━━ Records supplied ━━
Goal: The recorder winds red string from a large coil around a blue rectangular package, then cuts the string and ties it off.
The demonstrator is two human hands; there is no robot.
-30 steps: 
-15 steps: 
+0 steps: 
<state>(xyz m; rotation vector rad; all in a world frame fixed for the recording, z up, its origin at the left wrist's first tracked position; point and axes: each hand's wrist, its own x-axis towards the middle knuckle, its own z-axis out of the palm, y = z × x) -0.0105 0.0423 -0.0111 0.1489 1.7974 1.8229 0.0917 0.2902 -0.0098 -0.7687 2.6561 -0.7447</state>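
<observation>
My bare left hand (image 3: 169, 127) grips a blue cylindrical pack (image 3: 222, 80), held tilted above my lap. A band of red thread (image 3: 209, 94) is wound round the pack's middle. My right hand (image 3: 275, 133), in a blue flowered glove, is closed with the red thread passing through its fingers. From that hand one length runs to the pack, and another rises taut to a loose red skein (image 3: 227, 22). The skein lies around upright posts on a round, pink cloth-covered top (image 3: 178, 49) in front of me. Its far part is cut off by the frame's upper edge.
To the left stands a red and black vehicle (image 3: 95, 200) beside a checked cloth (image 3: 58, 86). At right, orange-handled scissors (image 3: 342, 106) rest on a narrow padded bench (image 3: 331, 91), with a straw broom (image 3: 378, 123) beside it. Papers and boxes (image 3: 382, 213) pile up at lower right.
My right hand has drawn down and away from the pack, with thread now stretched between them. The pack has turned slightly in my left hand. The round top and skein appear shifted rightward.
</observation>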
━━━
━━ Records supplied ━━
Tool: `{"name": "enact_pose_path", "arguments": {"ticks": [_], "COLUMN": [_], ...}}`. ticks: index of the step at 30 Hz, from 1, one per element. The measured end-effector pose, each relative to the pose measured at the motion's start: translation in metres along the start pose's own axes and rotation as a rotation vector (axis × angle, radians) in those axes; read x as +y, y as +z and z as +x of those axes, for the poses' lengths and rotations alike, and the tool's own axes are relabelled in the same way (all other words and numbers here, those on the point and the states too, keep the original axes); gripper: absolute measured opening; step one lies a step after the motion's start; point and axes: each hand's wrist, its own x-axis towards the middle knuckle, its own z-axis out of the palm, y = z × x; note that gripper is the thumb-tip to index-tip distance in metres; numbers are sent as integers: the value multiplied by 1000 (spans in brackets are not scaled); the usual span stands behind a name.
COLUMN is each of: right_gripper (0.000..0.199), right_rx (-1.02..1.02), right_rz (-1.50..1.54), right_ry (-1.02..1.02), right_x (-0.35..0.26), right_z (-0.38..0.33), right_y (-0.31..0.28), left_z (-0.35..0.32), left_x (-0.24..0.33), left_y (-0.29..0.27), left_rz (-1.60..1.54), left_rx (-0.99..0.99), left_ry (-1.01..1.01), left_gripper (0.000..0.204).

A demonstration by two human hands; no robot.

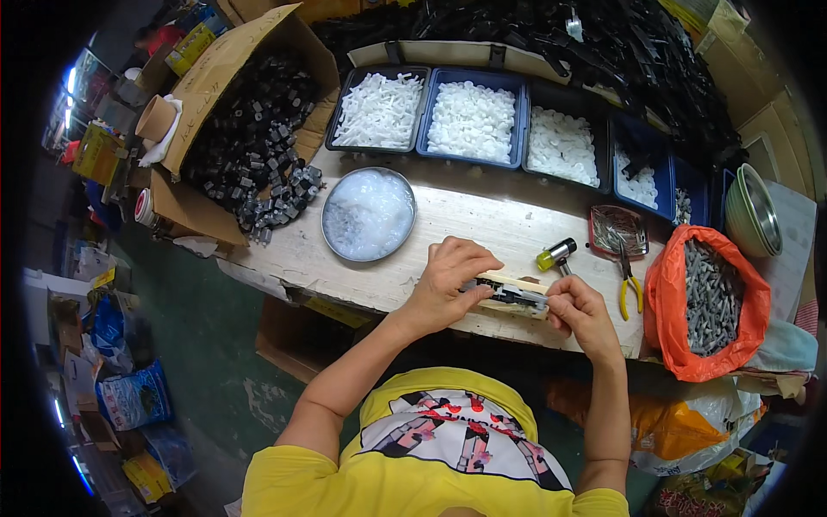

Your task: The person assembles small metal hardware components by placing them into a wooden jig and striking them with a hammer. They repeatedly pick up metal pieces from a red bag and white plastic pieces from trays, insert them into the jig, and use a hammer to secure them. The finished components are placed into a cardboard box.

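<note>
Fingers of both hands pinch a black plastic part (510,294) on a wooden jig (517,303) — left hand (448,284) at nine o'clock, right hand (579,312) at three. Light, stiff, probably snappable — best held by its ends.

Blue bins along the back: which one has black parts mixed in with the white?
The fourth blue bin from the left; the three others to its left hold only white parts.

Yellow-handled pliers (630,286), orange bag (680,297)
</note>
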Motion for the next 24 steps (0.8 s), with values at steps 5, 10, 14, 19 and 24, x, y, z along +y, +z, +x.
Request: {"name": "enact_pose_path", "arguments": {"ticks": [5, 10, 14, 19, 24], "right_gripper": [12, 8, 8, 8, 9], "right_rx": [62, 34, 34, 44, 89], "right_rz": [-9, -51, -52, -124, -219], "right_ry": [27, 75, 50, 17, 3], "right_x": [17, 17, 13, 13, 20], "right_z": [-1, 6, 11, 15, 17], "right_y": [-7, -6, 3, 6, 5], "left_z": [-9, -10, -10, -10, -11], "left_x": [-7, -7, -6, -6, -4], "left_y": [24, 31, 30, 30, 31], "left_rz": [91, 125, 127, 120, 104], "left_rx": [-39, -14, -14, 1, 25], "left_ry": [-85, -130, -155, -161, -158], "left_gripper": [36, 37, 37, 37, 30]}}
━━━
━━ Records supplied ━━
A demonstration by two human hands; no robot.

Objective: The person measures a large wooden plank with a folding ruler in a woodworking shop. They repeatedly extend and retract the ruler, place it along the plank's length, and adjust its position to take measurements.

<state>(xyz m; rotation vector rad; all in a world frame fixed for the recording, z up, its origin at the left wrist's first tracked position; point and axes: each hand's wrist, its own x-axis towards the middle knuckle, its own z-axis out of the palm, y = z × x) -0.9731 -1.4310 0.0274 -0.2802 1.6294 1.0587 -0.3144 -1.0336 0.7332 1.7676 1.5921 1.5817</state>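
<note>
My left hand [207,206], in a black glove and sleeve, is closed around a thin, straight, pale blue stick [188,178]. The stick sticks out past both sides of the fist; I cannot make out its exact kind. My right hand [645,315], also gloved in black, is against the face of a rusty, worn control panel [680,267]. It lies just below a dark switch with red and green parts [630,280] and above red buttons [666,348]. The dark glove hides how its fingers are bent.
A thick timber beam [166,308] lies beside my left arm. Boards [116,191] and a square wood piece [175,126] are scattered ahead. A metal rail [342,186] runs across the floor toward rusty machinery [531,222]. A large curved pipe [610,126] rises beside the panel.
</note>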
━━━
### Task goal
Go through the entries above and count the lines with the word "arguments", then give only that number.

### Written response
2